> [HOW TO COMPLETE THIS TASK]: Please write out the lines of the data exactly, beginning with the first and ending with the line containing "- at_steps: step"; leave the pictures behind.

---- DATA SHOWN

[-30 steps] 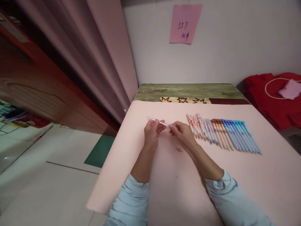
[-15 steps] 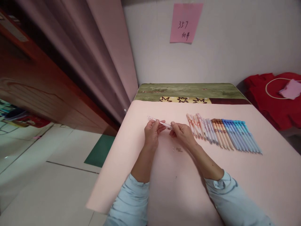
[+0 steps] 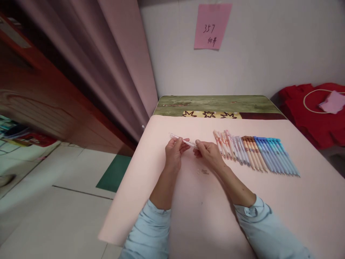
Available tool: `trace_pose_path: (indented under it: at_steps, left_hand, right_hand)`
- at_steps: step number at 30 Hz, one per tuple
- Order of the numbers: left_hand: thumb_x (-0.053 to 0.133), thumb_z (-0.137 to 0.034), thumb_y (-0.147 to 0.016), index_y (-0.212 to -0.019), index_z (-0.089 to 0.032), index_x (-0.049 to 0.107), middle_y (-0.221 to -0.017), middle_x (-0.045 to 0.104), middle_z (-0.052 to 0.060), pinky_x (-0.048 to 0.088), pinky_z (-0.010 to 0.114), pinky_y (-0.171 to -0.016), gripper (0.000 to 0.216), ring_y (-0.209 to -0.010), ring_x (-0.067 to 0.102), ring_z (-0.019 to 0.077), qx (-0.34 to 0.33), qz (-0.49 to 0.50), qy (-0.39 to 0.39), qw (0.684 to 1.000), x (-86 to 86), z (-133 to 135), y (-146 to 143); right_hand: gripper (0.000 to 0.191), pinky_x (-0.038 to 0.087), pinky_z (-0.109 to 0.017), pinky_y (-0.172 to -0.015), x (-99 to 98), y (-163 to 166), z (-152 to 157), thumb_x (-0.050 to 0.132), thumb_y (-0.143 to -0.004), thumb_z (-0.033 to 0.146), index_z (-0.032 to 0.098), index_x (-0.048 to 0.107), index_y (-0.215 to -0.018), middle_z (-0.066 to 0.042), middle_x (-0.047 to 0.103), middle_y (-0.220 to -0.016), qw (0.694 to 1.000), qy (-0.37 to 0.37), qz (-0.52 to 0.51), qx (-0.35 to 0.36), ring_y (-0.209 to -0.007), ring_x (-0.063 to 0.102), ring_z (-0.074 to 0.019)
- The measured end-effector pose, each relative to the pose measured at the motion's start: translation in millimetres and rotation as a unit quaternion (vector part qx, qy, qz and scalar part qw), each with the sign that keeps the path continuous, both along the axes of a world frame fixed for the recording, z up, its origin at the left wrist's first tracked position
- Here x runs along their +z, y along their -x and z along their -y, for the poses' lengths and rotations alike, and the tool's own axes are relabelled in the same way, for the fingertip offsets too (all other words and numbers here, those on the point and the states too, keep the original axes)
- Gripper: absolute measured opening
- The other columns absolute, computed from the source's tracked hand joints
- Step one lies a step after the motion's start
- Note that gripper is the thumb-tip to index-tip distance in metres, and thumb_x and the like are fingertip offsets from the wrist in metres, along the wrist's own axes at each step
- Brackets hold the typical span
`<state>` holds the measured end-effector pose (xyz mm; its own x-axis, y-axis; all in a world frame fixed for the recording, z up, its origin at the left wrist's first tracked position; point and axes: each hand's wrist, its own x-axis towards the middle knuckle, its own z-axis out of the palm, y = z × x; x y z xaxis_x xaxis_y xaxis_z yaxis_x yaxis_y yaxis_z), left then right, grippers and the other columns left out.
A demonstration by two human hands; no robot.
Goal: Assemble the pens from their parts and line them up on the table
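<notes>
Over the pink table [image 3: 205, 216], both of my hands hold one slim white pen [image 3: 184, 141]. My left hand [image 3: 174, 151] pinches its barrel near the middle, and the pen's far end sticks out to the upper left. My right hand [image 3: 208, 153] is closed on the pen's near end. To the right of my right hand lies a row of pens [image 3: 254, 151], running from white and pink through orange to blue. Some tiny parts [image 3: 203, 171] lie on the table just below my right hand.
A green patterned cloth [image 3: 212, 104] covers the table's far end against the wall. A pink note [image 3: 211, 26] hangs on the wall. Red fabric with a white ring [image 3: 312, 111] lies at the right. A curtain [image 3: 118, 64] hangs left, with tiled floor below.
My right hand has shifted a little along the pen's near end. The left hand and the row of pens have stayed in place.
</notes>
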<state>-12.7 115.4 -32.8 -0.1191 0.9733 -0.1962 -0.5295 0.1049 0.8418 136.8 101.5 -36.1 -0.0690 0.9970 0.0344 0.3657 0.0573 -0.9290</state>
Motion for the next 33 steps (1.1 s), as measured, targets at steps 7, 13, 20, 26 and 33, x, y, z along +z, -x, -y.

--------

> [WRITTEN ANSWER]:
[-30 steps] 
[-15 steps] 
[+0 steps] 
Available tool: `trace_pose_path: (indented under it: at_steps, left_hand, right_hand)`
- at_steps: step number at 30 Hz, one per tuple

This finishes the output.